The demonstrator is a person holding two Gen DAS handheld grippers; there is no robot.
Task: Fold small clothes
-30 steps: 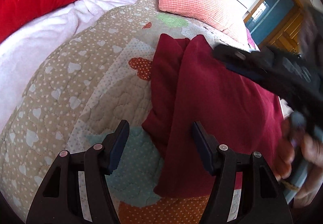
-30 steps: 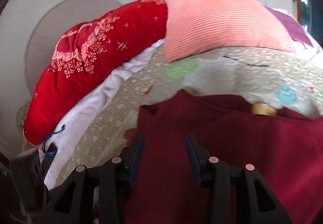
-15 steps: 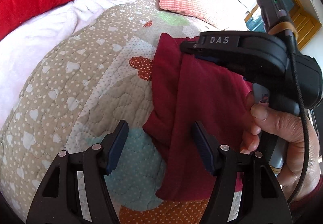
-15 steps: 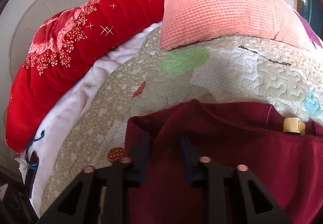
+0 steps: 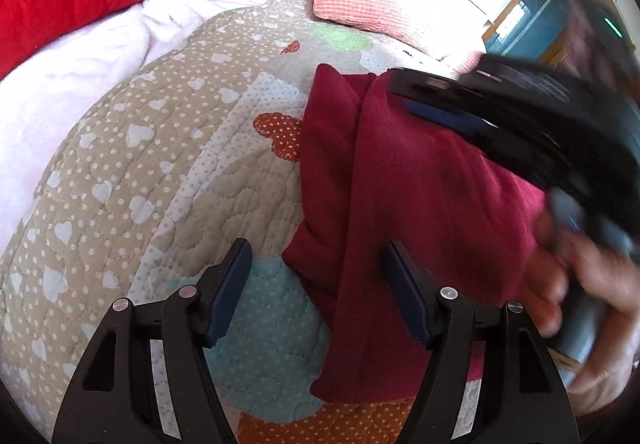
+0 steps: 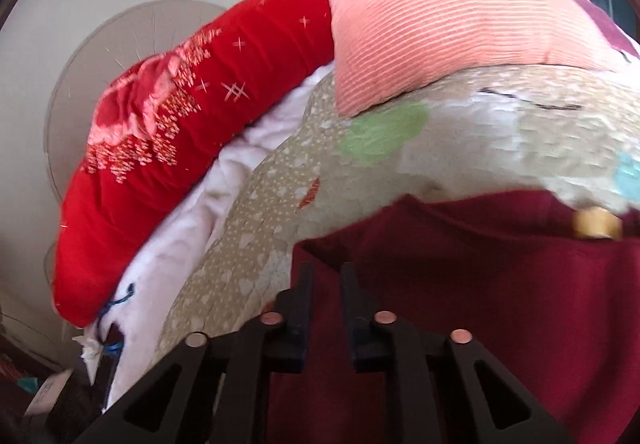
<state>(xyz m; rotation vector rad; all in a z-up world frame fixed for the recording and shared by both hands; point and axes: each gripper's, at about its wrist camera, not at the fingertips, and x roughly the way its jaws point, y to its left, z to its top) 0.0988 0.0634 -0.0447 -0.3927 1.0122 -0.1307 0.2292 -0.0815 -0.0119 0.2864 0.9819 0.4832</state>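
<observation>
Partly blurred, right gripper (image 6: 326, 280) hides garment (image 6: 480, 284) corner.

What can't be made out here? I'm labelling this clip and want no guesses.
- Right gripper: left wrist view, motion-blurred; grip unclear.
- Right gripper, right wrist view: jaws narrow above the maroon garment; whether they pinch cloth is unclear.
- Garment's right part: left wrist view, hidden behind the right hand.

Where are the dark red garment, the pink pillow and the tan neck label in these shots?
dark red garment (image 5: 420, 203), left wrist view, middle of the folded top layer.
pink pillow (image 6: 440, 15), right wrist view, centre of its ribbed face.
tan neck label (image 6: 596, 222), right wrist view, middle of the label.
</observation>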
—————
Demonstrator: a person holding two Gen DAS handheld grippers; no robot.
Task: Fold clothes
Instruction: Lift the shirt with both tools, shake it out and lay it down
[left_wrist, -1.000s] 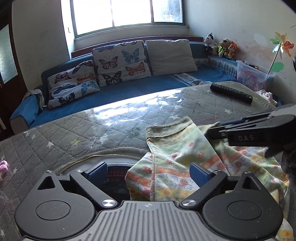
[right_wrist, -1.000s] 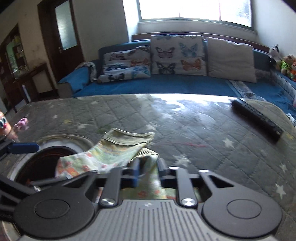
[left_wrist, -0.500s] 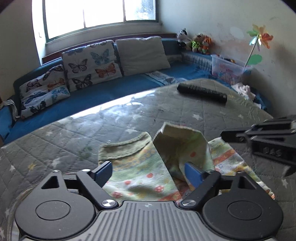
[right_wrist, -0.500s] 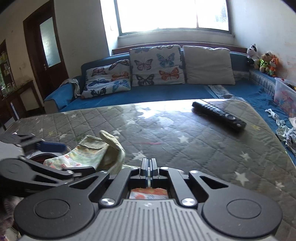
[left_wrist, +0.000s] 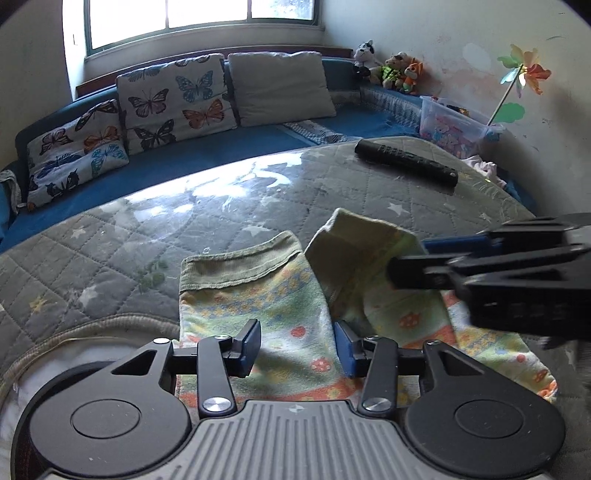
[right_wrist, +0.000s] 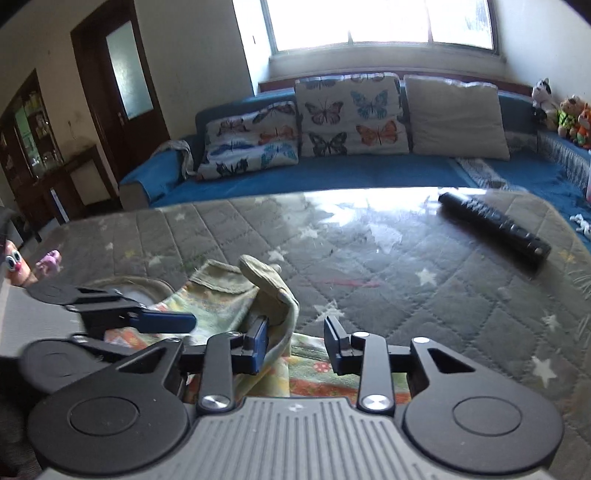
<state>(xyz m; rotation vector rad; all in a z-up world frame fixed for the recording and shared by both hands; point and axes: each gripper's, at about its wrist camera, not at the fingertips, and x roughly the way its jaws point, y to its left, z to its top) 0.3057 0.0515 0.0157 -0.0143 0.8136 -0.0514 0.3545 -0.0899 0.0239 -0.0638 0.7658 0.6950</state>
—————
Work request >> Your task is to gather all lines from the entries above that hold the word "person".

Exercise output >>
The demonstrator is a person holding two Gen DAS handheld grippers; there is no robot.
Demonstrator: a person holding two Gen DAS handheld grippers; no robot.

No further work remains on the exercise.